We find that xfs_inode_set_reclaim_tag() and xfs_reclaim_inode() are
concurrently executed at runtime in the following call contexts:
Thread1:
xfs_fs_put_super()
xfs_unmountfs()
xfs_rtunmount_inodes()
xfs_irele()
xfs_fs_destroy_inode()
xfs_inode_set_reclaim_tag()
Thread2:
xfs_reclaim_worker()
xfs_reclaim_inodes()
xfs_reclaim_inodes_ag()
xfs_reclaim_inode()
In xfs_inode_set_reclaim_tag():
pag = xfs_perag_get(mp, XFS_INO_TO_AGNO(mp, ip->i_ino));
...
spin_lock(&ip->i_flags_lock);
In xfs_reclaim_inode():
spin_lock(&ip->i_flags_lock);
...
ip->i_ino = 0;
spin_unlock(&ip->i_flags_lock);
Thus, a data race can occur for ip->i_ino.
To fix this data race, the spinlock ip->i_flags_lock is used to protect
the access to ip->i_ino in xfs_inode_set_reclaim_tag().
This data race is found by our concurrency fuzzer.
Signed-off-by: Jia-Ju Bai <[email protected]>
---
fs/xfs/xfs_icache.c | 2 +-
1 file changed, 1 insertion(+), 1 deletion(-)

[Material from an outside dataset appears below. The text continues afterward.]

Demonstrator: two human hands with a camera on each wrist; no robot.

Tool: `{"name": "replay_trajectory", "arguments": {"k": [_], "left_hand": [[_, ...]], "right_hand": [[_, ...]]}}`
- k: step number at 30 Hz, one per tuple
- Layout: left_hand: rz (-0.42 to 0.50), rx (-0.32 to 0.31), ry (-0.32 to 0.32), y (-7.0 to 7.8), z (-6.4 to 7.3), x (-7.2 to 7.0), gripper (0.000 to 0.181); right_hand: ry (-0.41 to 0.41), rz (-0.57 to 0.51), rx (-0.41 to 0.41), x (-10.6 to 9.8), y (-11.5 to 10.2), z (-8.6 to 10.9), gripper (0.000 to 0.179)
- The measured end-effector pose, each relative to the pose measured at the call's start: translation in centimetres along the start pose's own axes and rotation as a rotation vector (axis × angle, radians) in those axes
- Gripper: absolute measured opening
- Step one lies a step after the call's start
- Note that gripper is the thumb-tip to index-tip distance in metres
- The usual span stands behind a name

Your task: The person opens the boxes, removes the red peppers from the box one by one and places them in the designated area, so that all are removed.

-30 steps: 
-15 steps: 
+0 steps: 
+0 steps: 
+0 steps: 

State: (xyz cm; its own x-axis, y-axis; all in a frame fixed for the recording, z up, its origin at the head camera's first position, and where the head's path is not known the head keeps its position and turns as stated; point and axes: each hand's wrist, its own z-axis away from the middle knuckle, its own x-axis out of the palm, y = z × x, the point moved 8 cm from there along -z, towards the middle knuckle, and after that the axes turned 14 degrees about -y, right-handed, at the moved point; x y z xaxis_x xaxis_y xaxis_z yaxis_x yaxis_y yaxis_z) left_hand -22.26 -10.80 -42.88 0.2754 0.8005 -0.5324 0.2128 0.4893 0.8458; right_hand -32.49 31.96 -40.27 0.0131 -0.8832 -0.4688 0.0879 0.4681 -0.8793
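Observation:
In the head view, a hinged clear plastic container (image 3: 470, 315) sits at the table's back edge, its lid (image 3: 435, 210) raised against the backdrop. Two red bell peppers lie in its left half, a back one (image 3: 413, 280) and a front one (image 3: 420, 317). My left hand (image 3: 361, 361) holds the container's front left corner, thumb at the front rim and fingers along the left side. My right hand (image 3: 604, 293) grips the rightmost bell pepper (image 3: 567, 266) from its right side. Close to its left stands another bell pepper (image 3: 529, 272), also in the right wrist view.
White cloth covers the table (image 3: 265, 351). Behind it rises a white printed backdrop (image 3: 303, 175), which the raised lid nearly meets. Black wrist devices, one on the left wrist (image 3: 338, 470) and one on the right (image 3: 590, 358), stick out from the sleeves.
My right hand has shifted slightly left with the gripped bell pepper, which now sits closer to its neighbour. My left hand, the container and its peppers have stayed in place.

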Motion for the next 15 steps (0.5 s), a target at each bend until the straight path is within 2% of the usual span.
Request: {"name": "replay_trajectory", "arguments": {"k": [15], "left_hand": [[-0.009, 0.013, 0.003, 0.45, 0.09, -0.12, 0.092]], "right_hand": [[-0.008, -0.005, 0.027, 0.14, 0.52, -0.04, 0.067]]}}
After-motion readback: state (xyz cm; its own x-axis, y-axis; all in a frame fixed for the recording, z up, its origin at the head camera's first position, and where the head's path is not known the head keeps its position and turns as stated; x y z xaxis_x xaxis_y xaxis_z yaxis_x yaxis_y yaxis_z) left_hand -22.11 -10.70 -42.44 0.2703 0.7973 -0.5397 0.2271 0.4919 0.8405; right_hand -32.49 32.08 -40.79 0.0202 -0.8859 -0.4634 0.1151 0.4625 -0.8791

diff --git a/fs/xfs/xfs_icache.c b/fs/xfs/xfs_icache.c
index 8bf1d15be3f6..a2de08222ff5 100644
--- a/fs/xfs/xfs_icache.c
+++ b/fs/xfs/xfs_icache.c
@@ -229,9 +229,9 @@ xfs_inode_set_reclaim_tag(
struct xfs_mount *mp = ip->i_mount;
struct xfs_perag *pag;
+ spin_lock(&ip->i_flags_lock);
pag = xfs_perag_get(mp, XFS_INO_TO_AGNO(mp, ip->i_ino));
spin_lock(&pag->pag_ici_lock);
- spin_lock(&ip->i_flags_lock);
radix_tree_tag_set(&pag->pag_ici_root, XFS_INO_TO_AGINO(mp, ip->i_ino),
XFS_ICI_RECLAIM_TAG);
--
2.17.1
On Tue, May 05, 2020 at 12:15:30AM +0800, Jia-Ju Bai wrote:
> We find that xfs_inode_set_reclaim_tag() and xfs_reclaim_inode() are
> concurrently executed at runtime in the following call contexts:
>
> Thread1:
> xfs_fs_put_super()
> xfs_unmountfs()
> xfs_rtunmount_inodes()
> xfs_irele()
> xfs_fs_destroy_inode()
> xfs_inode_set_reclaim_tag()
>
> Thread2:
> xfs_reclaim_worker()
> xfs_reclaim_inodes()
> xfs_reclaim_inodes_ag()
> xfs_reclaim_inode()
>
> In xfs_inode_set_reclaim_tag():
> pag = xfs_perag_get(mp, XFS_INO_TO_AGNO(mp, ip->i_ino));
> ...
> spin_lock(&ip->i_flags_lock);
>
> In xfs_reclaim_inode():
> spin_lock(&ip->i_flags_lock);
> ...
> ip->i_ino = 0;
> spin_unlock(&ip->i_flags_lock);
>
> Thus, a data race can occur for ip->i_ino.
>
> To fix this data race, the spinlock ip->i_flags_lock is used to protect
> the access to ip->i_ino in xfs_inode_set_reclaim_tag().
>
> This data race is found by our concurrency fuzzer.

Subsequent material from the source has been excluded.